Academy Denied Google Probe in Oscars Trademark Lawsuit
The discovery motion came in a lawsuit over a GoDaddy program allowing people to "park" Academy Awards-related domain names.
A California federal judge won't order Google to submit more documents and make available its executives in a legal fight over whether domain registrar giant GoDaddy facilitates the cybersquatting of trademarks related to the Academy Awards.
The Academy of Motion Picture Arts and Sciences is currently suing GoDaddy over a program that allows users to buy a domain like oscarlist.com or oscarsliveblogging.com, "park" the page and collect advertising revenue. In this bitter legal dispute, AMPAS and GoDaddy don't agree on much, but one thing they saw eye-to-eye on was the need to get more information from Google.

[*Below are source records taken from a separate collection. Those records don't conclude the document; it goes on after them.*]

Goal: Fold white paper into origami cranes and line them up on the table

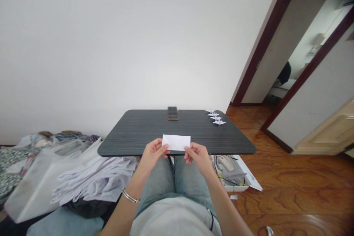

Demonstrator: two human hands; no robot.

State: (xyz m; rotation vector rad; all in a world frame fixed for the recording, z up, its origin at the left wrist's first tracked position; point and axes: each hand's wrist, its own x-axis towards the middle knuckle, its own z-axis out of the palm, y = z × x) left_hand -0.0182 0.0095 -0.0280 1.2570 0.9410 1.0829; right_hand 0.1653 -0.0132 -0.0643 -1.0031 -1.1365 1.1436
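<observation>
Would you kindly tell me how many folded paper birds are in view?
4, in a row near the table's far right corner: the nearest bird, the second bird, the third bird and the farthest bird.

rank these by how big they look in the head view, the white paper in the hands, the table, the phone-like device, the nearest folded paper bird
1. Table
2. White paper, though it is nearer the camera than the two below
3. Phone-like device
4. Nearest folded paper bird
</observation>
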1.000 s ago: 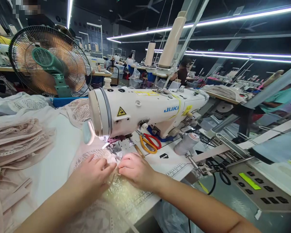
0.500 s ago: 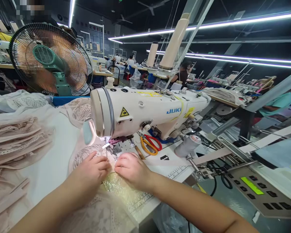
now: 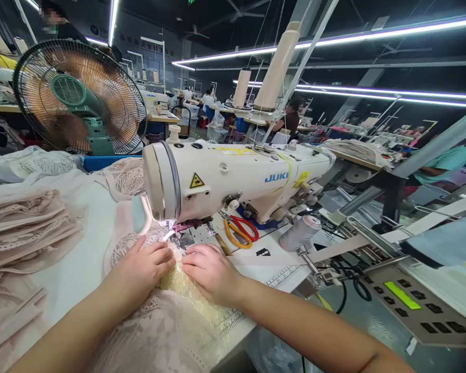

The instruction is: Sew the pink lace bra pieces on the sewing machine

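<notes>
Pale pink lace fabric drapes over the front of the table and runs under the head of a white sewing machine. My left hand presses on the lace just left of the needle area, its fingers curled together. To the right, my right hand has its fingers bent and closed on the fabric's edge, close to the presser foot. A small gap with a strip of cloth lies between the two hands. Both thumbs are largely hidden. A yellowish shiny sheet shows beneath the hands.
Red- and orange-handled scissors lie behind my right hand, beside a black blade and a grey thread cone. Stacked lace pieces cover the left side. A fan stands behind, a control panel at right.
My left hand and the lace beside it have shifted slightly to the left and away from me. My right hand has barely moved. The lace in front now spreads further left.
</notes>
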A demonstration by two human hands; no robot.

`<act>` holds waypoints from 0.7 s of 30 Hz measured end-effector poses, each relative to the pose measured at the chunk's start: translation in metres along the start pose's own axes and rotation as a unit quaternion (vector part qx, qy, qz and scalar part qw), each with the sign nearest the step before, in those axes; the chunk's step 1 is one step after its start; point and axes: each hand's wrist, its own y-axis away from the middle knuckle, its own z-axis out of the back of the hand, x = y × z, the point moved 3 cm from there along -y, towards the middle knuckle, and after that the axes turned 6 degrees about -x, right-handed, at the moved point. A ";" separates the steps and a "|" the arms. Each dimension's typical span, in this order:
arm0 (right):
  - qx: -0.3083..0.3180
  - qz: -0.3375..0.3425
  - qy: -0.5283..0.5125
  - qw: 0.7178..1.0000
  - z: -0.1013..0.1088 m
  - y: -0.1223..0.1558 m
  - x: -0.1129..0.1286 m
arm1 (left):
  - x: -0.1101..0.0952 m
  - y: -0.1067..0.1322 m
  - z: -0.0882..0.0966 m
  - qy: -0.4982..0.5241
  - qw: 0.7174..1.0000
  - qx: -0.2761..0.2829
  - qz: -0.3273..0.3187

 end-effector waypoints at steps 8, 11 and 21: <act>-0.030 -0.022 -0.039 0.999 0.008 0.006 -0.003 | 0.000 -0.011 0.012 -0.011 1.000 0.013 -0.022; -0.037 -0.024 -0.047 0.998 0.011 0.005 -0.003 | -0.001 -0.016 0.019 -0.017 0.999 0.033 -0.025; -0.040 -0.029 -0.063 0.997 0.013 0.005 -0.004 | 0.027 -0.016 0.006 -0.056 0.996 0.073 0.003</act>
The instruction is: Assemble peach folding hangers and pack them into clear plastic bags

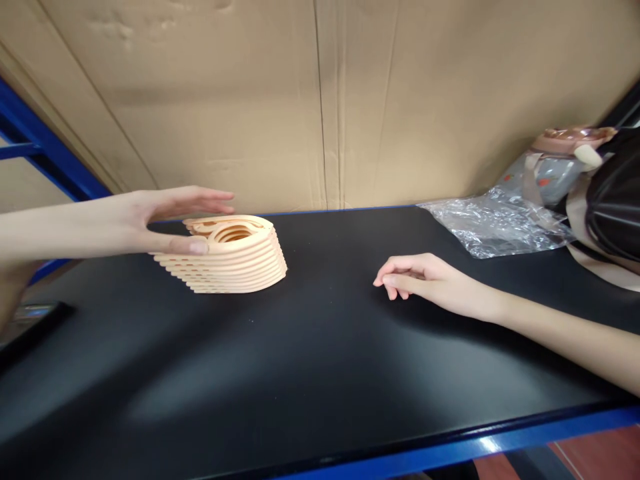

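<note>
Fingers (205, 198) of your left hand (135, 219) are spread and released: thumb low along the near upper edge of the stack of looped peach plastic pieces (245, 268), the others raised over its far side. Thumb contact cannot be confirmed. The stack stands on the black tabletop (320, 387), below and to the right of those fingers; its long axis runs roughly left to right, rounded end rightward, upper layers jutting left. Your left hand is clearly the nearer. Your right hand (435, 283) is well apart, right of the stack, loosely curled; its palm is hidden, so you cannot tell whether it grips anything. Not verifiable: the stack's upper left part, covered by your left hand. The base of the bottle (557, 175) is unclear behind crumpled clear plastic film (493, 223); the dark object (615, 193) beside it is cut off.
</note>
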Demonstrator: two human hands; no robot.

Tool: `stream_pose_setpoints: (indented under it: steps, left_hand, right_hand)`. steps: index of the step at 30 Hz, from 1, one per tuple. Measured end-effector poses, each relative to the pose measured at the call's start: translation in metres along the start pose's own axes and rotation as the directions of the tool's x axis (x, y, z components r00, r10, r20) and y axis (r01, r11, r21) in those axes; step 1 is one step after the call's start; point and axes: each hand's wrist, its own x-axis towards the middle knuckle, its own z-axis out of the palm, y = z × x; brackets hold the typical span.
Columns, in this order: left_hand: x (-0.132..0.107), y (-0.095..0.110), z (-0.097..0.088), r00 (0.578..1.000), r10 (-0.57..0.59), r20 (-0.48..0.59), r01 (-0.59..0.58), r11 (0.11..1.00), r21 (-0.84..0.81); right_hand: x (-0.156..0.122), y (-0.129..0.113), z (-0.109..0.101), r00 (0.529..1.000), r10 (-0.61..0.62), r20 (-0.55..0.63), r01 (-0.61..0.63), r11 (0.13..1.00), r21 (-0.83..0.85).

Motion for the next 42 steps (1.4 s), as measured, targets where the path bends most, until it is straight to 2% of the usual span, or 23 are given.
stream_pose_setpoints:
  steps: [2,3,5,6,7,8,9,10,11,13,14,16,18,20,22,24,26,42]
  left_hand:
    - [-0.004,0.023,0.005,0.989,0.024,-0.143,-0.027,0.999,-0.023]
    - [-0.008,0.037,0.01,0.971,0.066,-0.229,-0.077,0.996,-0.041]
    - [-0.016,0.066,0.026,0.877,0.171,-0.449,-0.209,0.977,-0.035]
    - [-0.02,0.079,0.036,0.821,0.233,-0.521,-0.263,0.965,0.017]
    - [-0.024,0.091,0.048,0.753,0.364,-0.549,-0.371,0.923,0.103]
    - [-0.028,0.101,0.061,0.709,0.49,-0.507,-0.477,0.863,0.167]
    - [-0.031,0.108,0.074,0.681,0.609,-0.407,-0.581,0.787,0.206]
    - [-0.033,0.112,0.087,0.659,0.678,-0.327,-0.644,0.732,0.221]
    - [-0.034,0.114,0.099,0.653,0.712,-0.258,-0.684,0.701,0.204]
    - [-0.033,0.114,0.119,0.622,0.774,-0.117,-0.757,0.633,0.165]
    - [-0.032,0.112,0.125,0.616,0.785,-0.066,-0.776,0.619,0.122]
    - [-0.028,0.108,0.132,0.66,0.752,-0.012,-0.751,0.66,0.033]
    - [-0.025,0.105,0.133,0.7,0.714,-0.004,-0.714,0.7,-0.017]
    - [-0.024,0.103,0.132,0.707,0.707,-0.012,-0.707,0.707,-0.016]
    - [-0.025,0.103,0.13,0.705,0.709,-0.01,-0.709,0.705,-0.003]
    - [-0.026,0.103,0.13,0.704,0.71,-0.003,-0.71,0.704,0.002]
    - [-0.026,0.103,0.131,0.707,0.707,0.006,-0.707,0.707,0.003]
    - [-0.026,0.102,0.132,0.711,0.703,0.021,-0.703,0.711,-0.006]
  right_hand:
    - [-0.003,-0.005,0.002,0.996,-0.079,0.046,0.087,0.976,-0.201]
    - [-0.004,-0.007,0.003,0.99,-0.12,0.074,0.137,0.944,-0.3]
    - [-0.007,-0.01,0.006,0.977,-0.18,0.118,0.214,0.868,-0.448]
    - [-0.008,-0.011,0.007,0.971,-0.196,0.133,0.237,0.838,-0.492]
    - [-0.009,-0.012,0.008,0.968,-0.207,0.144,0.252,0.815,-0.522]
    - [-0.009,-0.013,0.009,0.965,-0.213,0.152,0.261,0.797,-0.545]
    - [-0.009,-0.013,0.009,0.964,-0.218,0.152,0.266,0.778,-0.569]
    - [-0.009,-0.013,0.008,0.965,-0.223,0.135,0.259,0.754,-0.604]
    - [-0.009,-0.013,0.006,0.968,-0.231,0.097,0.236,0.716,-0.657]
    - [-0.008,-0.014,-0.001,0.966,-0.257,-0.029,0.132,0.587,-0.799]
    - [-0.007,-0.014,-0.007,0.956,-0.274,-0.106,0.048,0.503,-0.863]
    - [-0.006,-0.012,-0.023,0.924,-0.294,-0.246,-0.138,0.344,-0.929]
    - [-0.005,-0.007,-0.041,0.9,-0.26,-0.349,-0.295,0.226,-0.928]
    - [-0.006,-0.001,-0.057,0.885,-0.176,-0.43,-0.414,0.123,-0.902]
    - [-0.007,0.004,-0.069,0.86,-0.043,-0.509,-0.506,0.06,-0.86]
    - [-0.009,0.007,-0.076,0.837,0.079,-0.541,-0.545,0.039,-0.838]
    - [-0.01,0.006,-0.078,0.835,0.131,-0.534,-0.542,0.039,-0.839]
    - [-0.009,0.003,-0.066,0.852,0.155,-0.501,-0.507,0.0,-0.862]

Unfortunately for both of them, U.S. magistrate judge Paul Grewal agrees with neither of them, ruling in a decision on Friday that a motion to compel discovery against Google would be burdensome on the search giant.
In the lawsuit, AMPAS will need to demonstrate a "bad faith intent to profit" from websites illegitimately registered.

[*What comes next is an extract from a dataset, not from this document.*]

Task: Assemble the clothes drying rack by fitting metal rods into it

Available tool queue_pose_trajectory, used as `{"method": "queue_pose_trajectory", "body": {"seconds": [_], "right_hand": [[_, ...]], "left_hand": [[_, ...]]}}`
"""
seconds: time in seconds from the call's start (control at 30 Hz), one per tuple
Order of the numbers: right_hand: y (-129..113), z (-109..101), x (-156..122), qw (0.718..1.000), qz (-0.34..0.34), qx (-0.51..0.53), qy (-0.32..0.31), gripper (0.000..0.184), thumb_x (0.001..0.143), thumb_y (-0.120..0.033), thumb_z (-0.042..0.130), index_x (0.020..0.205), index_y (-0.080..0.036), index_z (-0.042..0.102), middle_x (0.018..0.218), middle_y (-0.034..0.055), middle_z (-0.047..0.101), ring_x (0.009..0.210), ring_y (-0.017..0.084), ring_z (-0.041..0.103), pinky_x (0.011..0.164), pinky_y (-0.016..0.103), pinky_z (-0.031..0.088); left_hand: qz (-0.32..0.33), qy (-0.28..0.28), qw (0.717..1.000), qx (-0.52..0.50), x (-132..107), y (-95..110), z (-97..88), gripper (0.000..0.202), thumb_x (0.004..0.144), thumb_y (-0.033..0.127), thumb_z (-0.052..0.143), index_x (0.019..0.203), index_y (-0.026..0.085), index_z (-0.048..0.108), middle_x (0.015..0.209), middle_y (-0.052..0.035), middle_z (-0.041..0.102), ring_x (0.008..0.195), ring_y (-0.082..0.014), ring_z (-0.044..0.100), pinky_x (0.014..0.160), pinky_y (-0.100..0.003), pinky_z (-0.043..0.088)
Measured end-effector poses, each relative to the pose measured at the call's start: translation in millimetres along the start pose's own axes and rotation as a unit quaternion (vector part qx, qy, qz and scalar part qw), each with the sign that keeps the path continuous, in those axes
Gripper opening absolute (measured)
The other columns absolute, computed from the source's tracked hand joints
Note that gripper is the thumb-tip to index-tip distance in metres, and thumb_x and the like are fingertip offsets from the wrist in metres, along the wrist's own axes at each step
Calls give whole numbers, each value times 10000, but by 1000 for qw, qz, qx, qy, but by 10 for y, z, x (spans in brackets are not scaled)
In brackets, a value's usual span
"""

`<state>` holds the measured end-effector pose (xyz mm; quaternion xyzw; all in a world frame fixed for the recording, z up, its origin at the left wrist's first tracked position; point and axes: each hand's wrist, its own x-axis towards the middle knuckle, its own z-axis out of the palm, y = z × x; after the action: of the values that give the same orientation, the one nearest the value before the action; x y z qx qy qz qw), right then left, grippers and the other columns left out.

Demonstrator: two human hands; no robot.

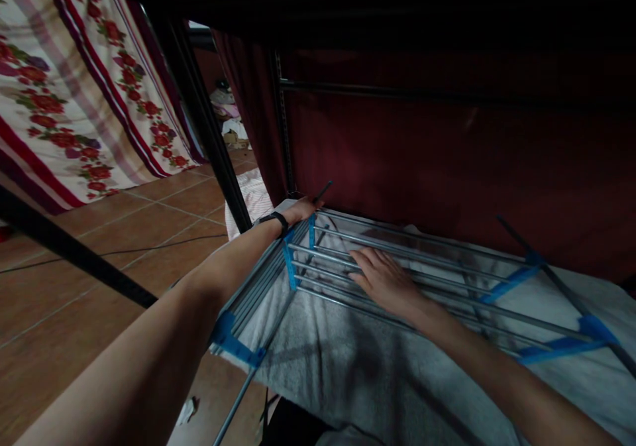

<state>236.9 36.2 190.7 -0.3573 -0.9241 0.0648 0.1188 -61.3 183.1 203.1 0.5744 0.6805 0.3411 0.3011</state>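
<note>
A rack of thin metal tubes with blue plastic end pieces [289, 264] lies across a grey-white cloth. At its far left corner my left hand [302, 210], with a black band at the wrist, is closed around a metal rod [325, 189] whose dark tip sticks out past the fingers. My right hand [383, 277] lies over the middle tubes, fingers extended and thumb apart. Other blue end pieces [561, 350] join tubes to a slanting dark rod [564, 290] at the right. One long rod [233, 409] slants down toward the front left.
The cloth-covered surface [342, 353] stands inside a black metal frame [203, 121]. A dark red curtain [397, 148] hangs behind. At the left are a flowered cloth [89, 95] and brown floor tiles [163, 227] with a cable [124, 250] across them.
</note>
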Motion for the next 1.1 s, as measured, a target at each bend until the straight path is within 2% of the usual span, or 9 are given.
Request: {"method": "queue_pose_trajectory", "body": {"seconds": [0.13, 0.37, 0.47, 0.57, 0.7, 0.77, 0.83, 0.97, 1.1], "right_hand": [[-274, 380, -410, 990, -22, 37, 131, 409, 1083, -251, 403, 1462, -251, 556, 1461, 105, 619, 1334, 255, 592, 1150, 458, 487], [-252, 1761, -1415, 965, 72, 127, 218, 400, 1040, -161, 443, 1370, -297, 626, 1402, 72, 664, 1276, 232, 653, 1051, 437, 596], [20, 2218, -1793, 946, 133, 149, 255, 372, 1037, -197, 426, 1291, -279, 685, 1313, 101, 702, 1214, 255, 690, 1013, 468, 621], [232, 2432, -2033, 927, 204, 199, 242, 383, 1039, -258, 402, 1261, -236, 713, 1289, 134, 718, 1211, 268, 694, 1032, 479, 614], [318, 2418, -2124, 905, 249, 277, 203, 394, 1002, -369, 455, 1206, -213, 754, 1312, 152, 726, 1235, 291, 693, 1078, 490, 588], [315, 2330, -2113, 888, 266, 319, 200, 405, 987, -428, 471, 1138, -210, 777, 1257, 155, 753, 1199, 299, 713, 1060, 488, 595], [298, 2182, -2081, 865, 286, 364, 192, 426, 984, -501, 484, 1092, -219, 785, 1180, 144, 782, 1127, 299, 743, 1009, 472, 615], [203, 1648, -1914, 827, 298, 448, 163, 459, 993, -595, 513, 1081, -238, 786, 1060, 110, 809, 980, 267, 773, 917, 410, 629], [95, 841, -1552, 827, 255, 467, 183, 419, 994, -597, 560, 1070, -261, 798, 1015, 75, 808, 952, 226, 761, 891, 342, 613]], "left_hand": [[-4, 1, 982, 187, -57, 104, 5, 593, 960, 578, 628, 1335, 120, 663, 1448, -229, 645, 1440, -353, 540, 1166, -400, 407], [19, 28, 920, 391, -128, 284, 12, 595, 1059, 559, 428, 1537, 215, 517, 1604, -206, 497, 1518, -393, 417, 1229, -633, 260], [9, 92, 928, 360, -105, 457, 4, 618, 1028, 556, 513, 1534, 201, 515, 1562, -223, 513, 1453, -404, 494, 1176, -603, 375], [108, 244, 945, 188, -287, 654, 116, 522, 1009, 460, 610, 1432, 155, 584, 1455, -221, 570, 1327, -351, 604, 1094, -472, 485], [329, 427, 842, -20, -1112, 651, 578, 340, 1090, 433, 476, 1255, 191, 649, 1249, -115, 660, 1194, -235, 634, 1063, -392, 499], [334, 469, 817, -40, -1640, 428, 893, 294, 1104, 366, 440, 1176, 201, 673, 1150, -89, 685, 1131, -217, 636, 1044, -391, 496], [327, 459, 826, -28, -2076, 65, 1186, 211, 1074, 313, 505, 1088, 211, 688, 1029, -61, 692, 1022, -203, 641, 970, -363, 512], [190, 410, 891, -37, -2398, -818, 1514, 166, 1022, 301, 533, 983, 212, 667, 945, -46, 661, 930, -203, 629, 874, -345, 517], [-11, 448, 885, -123, -2185, -1463, 1518, 137, 940, 307, 546, 1013, 208, 604, 1018, -65, 645, 948, -222, 629, 861, -364, 530]]}}
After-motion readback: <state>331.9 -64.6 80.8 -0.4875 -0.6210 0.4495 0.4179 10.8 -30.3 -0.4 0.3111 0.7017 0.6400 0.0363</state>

AMPAS, which puts on the Oscars each year, asked that Google produce documents and be forced to sit for depositions so it could learn about implementation of Google Adsense in GoDaddy's Parked Pages Program, methods for preventing trademark infringement, and revenue sharing between Google and GoDaddy, among other things.

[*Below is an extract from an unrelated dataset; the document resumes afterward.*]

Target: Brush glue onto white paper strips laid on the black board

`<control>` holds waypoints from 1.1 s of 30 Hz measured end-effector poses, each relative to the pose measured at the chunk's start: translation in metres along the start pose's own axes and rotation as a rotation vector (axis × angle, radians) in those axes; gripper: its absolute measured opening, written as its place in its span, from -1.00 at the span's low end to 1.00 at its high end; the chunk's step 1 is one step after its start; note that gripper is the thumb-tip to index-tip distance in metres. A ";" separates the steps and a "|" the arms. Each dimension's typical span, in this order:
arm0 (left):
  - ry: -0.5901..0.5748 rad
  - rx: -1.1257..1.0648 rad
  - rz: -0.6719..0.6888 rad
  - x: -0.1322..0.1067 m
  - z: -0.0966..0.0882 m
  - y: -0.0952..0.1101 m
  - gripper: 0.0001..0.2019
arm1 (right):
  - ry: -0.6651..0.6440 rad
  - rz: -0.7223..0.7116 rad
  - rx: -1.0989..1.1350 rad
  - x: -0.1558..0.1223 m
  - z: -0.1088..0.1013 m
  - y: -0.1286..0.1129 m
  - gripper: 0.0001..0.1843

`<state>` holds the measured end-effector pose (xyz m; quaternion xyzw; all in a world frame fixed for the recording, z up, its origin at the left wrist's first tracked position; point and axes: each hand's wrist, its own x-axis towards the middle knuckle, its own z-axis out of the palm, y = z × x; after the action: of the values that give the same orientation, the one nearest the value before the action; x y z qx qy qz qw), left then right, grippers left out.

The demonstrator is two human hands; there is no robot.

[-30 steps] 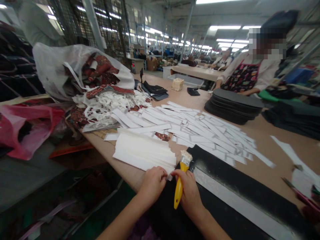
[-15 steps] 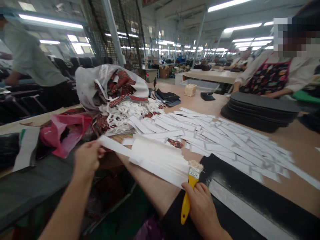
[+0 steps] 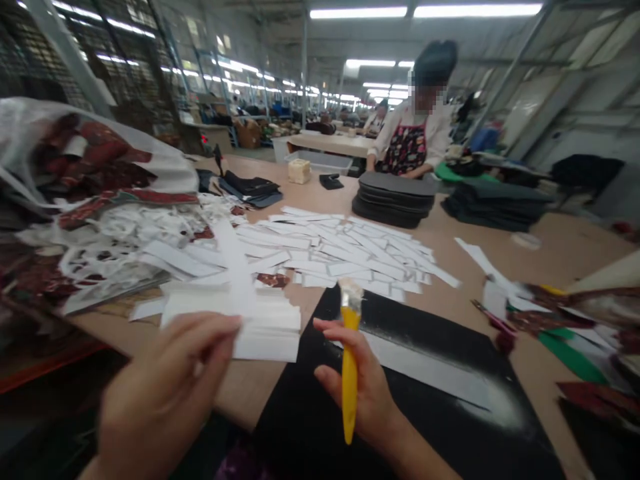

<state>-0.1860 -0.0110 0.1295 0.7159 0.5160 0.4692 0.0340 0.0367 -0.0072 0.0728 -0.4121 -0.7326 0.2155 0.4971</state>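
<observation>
My left hand (image 3: 165, 393) is raised near the camera, its fingers pinched on one end of a long white strip (image 3: 235, 263) that stands up and away over the table. Below the strip lies a fanned stack of white strips (image 3: 260, 323) at the table's near edge. My right hand (image 3: 363, 390) grips a yellow-handled brush (image 3: 349, 373), bristles up, over a black mat (image 3: 400, 373). A pale glued band (image 3: 425, 367) runs across that mat.
Many white strips (image 3: 345, 250) are spread over the wooden table (image 3: 500, 267). A plastic bag of red patterned pieces (image 3: 90, 160) sits at left. A person in a patterned apron (image 3: 413, 143) stands at a pile of dark sheets (image 3: 393, 197). Coloured scraps (image 3: 565, 327) lie at right.
My left hand has carried the white strip from the far left up toward the middle, close to the camera. My head has turned right. The brush hand has stayed over the black mat.
</observation>
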 end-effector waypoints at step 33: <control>-0.905 0.115 -0.322 0.015 0.196 0.001 -0.87 | 0.046 0.896 -0.609 -0.117 -0.199 0.114 -0.50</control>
<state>-0.0463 0.0859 0.0302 0.7599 0.5787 0.0703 0.2875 0.2806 -0.0565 0.0076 -0.8142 -0.5033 0.1752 0.2306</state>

Meanwhile, GoDaddy has been slowly building a defense that that it cannot be liable under the Anti-Cybersquatting Protection Act because Google's Adsense program is "solely responsible" for the profit intentions of cybersquatters.
One side wanted to peak under Google's bed. The other side wanted to shake the bed. Thus, the investigation into Google was launched. Together, as the judge remarks, AMPAS and GoDaddy presented a "unified front" as Google cried foul.
Playing the referee, Judge Grewall says in his ruling, "AMPAS has not shown that the 4,000 pages of documents Google already produced does not provide the information it needs or why at least some of the additional discovery it wants was not obtained from GoDaddy or public sources."
And as for GoDaddy's own request, the judge won't allow a fishing expedition.
"While the court is not persuaded by Google's general tale of woe based on the more than 10,000 third-party discovery requests that it receives each year, AMPAS has not shown sufficient grounds here to justify subjecting Google to the additional burdens..."
Judge Grewall also agrees that GoDaddy "bargained away" an opportunity to make subpoena demands from Google in this dispute when it retained an attorney from the law firm Bryan Cave, who represents Google in other matters and had to attain a waiver to handle this case.